Diagnosed March14 with PAF, I too was happy to continue as is as up until October14 my symptoms were under control and not really impacting on my day to day life.
All changed though, once symptoms got worse attempts at various meds from then though to new year never really got things under control.
It was only when I stopped taking Flecainide, stopped exercising, no more alcohol change to diet ( not a weight loss one) and took two weeks off work that I managed to get things under control again.
In between my ablation date came up which I had no hesitatation in accepting.
All done now, procedure really was a doddle, had a bit of scare couple of days later, nothing serious and recovering and so far so good, but one can never tempt fate with AF.
Just three months of being stark was enough for me, but as you point out Ben your QOL does not seem to have been impacted over quite a time, you must be one of the lucky ones I suppose.
Also my EP was very pro ablation, when he took all my factors into consideration.
Everybody knows my view. Ablation. Even if you need two or three is better than a lifetime of drugs and AF will get worse over time. Even if you only get 7 or 10 years that is a lot of drug free time.
Mick, I take atenolol and losartan for high blood pressure. I score on the CHADS thingy so I take warfarin to please other people (I loathe it and everything to do with it) but since my ablation I have been able to give up flecainide, so am not far off drug free.
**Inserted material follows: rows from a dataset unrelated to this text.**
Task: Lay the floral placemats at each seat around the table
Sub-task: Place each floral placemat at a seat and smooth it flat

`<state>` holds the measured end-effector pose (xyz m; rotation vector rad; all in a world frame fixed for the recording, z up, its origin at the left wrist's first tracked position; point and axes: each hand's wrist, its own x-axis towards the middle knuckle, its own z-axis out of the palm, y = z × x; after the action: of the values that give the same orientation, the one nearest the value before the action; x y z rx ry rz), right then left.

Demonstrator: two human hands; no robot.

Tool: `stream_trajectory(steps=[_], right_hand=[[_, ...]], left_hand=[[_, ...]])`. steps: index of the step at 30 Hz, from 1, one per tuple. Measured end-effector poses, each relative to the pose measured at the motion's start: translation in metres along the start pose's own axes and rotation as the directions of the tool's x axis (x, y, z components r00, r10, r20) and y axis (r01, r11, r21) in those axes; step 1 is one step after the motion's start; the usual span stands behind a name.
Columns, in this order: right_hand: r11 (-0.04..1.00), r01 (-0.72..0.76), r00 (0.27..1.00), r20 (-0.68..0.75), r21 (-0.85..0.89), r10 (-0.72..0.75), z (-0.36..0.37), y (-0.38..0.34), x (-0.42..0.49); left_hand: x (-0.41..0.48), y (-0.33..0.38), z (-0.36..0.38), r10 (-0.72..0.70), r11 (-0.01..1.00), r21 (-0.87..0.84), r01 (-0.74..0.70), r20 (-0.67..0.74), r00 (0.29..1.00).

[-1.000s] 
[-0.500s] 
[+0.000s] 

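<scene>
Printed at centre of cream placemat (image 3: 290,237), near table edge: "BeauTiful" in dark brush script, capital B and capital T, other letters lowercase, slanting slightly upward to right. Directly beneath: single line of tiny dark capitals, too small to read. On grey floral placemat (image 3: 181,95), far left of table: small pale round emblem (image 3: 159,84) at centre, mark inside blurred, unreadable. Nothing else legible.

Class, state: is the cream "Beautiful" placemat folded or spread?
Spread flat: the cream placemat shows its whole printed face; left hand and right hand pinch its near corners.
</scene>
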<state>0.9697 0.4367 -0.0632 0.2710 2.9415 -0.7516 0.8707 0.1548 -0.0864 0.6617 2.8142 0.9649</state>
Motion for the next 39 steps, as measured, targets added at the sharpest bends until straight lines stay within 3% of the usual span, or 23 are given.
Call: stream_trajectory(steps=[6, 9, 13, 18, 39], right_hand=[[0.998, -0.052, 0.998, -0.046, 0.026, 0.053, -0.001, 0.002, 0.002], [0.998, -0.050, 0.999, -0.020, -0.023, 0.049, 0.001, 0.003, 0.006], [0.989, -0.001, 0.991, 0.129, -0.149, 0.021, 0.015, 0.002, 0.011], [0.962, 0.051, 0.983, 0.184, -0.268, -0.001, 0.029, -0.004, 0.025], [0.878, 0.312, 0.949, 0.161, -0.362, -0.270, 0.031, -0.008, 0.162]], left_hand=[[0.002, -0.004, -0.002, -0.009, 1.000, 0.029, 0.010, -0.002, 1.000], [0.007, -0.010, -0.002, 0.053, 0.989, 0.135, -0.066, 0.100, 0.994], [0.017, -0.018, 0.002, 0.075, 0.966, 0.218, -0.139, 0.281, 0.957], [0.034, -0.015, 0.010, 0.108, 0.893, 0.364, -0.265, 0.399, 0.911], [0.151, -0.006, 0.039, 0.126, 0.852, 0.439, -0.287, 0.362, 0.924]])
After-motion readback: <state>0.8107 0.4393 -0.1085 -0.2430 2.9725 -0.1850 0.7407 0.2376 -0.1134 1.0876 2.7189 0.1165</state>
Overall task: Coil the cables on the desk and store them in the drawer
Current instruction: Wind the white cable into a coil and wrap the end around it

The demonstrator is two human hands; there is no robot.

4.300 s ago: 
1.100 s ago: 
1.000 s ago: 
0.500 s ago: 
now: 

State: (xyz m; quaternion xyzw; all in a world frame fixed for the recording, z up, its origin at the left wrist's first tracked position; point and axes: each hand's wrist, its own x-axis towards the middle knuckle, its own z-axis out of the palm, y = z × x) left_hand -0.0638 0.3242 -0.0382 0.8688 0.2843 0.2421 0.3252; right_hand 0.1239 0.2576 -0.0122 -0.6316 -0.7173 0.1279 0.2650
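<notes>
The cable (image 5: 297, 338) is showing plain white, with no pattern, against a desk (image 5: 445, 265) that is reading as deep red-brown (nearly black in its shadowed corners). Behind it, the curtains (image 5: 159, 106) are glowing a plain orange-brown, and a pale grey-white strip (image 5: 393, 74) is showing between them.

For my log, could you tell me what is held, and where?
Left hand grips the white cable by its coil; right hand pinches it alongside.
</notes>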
I see, well I am lone AFib so if ablation stays positive then perhaps there is a chance of being òff the meds, been left on 2.5mg Bisoprolol and Rivaroxaban since ablation on advise from EP.
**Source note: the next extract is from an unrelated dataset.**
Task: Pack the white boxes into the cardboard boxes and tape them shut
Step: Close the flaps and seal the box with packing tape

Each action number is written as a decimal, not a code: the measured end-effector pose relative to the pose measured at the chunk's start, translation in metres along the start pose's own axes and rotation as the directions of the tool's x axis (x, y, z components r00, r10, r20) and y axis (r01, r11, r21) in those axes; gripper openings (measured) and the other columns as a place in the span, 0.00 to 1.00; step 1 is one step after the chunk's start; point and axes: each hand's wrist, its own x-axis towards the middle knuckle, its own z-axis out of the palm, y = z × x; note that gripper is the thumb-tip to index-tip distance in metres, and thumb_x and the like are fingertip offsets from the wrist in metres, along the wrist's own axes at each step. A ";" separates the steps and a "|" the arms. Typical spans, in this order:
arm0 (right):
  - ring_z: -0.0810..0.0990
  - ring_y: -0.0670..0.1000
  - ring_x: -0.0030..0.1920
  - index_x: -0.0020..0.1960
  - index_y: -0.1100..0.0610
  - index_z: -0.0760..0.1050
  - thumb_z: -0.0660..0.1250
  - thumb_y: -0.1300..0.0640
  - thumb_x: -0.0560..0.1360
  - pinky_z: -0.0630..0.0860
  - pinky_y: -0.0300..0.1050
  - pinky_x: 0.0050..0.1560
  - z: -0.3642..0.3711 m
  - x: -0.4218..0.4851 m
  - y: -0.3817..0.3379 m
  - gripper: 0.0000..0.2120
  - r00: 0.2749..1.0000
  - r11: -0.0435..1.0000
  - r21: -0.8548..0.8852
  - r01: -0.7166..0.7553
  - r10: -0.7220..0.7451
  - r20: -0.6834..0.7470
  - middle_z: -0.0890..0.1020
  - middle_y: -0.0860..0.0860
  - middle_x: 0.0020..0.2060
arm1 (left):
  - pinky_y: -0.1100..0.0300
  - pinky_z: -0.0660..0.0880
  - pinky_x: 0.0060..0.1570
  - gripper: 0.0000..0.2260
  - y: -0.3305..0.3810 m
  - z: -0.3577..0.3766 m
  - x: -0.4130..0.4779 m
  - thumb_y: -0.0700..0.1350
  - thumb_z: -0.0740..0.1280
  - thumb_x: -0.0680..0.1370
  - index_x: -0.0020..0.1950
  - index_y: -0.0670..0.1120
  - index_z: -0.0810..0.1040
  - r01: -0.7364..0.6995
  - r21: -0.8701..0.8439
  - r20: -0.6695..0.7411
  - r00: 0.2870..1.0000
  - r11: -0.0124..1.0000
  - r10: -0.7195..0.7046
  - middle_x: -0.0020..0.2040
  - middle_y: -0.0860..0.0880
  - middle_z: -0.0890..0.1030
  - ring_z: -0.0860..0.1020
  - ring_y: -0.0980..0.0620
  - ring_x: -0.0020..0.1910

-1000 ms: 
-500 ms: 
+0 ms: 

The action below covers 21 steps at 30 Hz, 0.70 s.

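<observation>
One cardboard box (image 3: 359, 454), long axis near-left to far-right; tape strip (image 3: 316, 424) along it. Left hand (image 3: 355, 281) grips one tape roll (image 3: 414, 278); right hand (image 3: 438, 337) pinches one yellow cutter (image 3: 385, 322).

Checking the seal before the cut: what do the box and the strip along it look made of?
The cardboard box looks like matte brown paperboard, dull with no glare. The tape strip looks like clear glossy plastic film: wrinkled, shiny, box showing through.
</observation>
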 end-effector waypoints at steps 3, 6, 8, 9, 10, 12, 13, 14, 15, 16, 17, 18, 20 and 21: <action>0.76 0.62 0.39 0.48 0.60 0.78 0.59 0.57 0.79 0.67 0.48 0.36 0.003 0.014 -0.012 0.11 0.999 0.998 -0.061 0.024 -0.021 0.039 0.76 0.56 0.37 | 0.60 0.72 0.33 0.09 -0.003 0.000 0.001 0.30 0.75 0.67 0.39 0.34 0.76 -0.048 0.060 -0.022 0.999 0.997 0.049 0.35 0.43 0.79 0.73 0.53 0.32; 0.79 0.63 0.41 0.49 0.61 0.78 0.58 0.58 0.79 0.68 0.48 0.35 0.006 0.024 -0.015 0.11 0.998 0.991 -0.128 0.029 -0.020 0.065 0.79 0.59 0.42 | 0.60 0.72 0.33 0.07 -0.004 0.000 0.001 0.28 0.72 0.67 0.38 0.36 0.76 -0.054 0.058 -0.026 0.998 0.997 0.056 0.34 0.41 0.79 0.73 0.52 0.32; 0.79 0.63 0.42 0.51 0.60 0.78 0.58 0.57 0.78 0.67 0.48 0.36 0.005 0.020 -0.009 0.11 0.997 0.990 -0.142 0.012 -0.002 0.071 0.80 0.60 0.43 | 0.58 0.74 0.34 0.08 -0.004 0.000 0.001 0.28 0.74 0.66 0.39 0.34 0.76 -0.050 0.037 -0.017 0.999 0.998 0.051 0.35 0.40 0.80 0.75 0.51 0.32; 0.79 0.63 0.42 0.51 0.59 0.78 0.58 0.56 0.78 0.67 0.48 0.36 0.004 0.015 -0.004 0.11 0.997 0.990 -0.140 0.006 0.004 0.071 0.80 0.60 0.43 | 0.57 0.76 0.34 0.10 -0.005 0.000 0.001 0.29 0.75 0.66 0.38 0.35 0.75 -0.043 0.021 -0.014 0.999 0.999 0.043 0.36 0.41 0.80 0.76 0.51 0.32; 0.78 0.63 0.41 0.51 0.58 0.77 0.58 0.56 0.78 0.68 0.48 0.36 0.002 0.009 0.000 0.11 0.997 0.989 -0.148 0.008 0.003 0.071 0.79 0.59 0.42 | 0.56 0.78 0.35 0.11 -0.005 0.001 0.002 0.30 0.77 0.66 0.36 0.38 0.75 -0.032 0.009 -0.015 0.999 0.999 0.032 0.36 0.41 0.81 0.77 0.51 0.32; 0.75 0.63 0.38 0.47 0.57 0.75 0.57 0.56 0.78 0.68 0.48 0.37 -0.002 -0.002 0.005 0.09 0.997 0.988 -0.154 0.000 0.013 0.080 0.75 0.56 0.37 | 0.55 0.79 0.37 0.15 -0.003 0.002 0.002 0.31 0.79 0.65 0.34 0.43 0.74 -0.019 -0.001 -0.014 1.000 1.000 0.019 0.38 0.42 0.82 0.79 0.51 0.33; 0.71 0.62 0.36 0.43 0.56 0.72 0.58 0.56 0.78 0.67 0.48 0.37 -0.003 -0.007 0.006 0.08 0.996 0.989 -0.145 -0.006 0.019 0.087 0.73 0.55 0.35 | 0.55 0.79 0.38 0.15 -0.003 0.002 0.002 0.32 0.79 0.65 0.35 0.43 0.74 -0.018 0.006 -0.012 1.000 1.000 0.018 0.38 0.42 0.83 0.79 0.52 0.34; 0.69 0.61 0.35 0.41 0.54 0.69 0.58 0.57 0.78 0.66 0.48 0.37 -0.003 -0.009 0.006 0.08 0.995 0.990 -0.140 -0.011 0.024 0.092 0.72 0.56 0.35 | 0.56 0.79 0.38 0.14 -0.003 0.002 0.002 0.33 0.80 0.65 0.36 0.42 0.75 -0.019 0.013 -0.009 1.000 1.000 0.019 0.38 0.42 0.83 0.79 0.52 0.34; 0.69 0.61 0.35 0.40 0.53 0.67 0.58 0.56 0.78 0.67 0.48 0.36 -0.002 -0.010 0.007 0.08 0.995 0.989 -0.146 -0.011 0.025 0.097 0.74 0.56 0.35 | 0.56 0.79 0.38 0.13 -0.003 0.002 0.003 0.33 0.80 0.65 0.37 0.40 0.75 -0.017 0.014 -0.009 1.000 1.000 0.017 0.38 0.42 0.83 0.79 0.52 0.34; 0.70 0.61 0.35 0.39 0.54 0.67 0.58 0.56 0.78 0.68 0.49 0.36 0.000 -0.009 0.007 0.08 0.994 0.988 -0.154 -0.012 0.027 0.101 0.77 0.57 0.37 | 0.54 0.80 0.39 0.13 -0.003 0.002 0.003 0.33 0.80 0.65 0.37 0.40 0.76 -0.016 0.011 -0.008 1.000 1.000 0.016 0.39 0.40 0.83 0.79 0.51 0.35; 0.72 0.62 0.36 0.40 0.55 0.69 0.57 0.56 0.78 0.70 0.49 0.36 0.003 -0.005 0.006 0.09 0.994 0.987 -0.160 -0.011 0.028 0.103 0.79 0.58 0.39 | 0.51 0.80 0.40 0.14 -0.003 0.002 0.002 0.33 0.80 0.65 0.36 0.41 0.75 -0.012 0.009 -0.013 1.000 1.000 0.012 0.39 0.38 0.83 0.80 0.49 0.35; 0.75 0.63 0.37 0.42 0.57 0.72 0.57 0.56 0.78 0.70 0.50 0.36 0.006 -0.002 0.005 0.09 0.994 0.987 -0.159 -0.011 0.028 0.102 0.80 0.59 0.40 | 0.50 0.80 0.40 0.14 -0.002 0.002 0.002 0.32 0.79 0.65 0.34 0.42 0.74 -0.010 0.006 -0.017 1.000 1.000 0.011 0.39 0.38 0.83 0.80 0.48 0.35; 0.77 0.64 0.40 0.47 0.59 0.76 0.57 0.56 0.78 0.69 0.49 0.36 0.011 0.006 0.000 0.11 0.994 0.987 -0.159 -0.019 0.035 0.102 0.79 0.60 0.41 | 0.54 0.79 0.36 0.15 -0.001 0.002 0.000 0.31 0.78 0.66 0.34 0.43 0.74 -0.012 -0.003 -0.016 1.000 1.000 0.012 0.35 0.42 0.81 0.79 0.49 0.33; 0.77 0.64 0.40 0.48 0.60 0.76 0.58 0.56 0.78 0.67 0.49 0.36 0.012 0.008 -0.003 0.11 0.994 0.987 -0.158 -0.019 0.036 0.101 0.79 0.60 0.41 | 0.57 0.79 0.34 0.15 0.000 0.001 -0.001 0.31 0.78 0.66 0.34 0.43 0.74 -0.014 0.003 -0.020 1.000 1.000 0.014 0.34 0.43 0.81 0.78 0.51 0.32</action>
Anticoagulant yes I take warfarin but my choice. Me EP told me I could stop six years ago. Load of meds but nothing for AF as I don;t have it these days.
If it were me, I'd go for the ablation if the EP thinks that's the best route. My ablation was a total success and kept me AF and drug-free for 8 years. Now back on drugs and they are working, but, reading the list of possible long-term side-effects, even though I can't feel anything, I would like to be off them as soon as possible.
I've had to be anti-coagulated throughout though, and probably for life I guess, so not totally drug free.
It's good you have options. Both seem pretty good really . You could flip a coin (only joking).
I was diagnosed in Feb 2013. I had episodes 3/4 time a week lasting 6-10 hours. My ep gave me a choice of meds or ablation. After lots of consideration, lots of input from members on this site and EP staying fairly neutral but i felt he was of the opinion better sooner than later. I opted for ablation and had it done in November 2013. I was very nervous but all went well. I now am a thousand times better and although may need another one I will happily have it rather than a lifetime of meds. I know its as difficult choice so good luck.
I regret letting things slide and not telling my GP I was having AF increasingly often. As a result I didn't have an ablation as soon as I might have done and it was a mistake as I spent 8 months taking 300mgs of flecainide per day and I wish I had not done so.
My situation is similar to yours and I may need to go through the same decision process in the future so I am very interested in what you eventually decide.
I was diagnosed with PAF last year although I have probably had it for 2/3 years. I am taking flecainide and bisoprolol (but I would prefer not to be taking these). My response has been to change my life style, diet and attitude which I believe has helped a lot. I have relatively few symptons so I just get on with life.
Everything I read suggests that AF will always get worse but until I decide that for myself through personal experience I am not yet ready to accept this.
I read that there is no cure for AF, just prevention. The same article suggested that the rogue electrical signals beat a new pathway and these get worn down more and more with each episode to the point where they can't be repaired. I guess that if AF episodes continue and get worse then an ablation becomes more and more likely.
There are some strong supporters for ablation on this website but I have also read a lot of negative comment about problems experienced so I am not finding things to be clearcut. I am also mindful that technology is advancing all the time.
I have not yet seen an EP but I suspect, if I do, I will be steered towards an ablation (because that is what they do - don't they?).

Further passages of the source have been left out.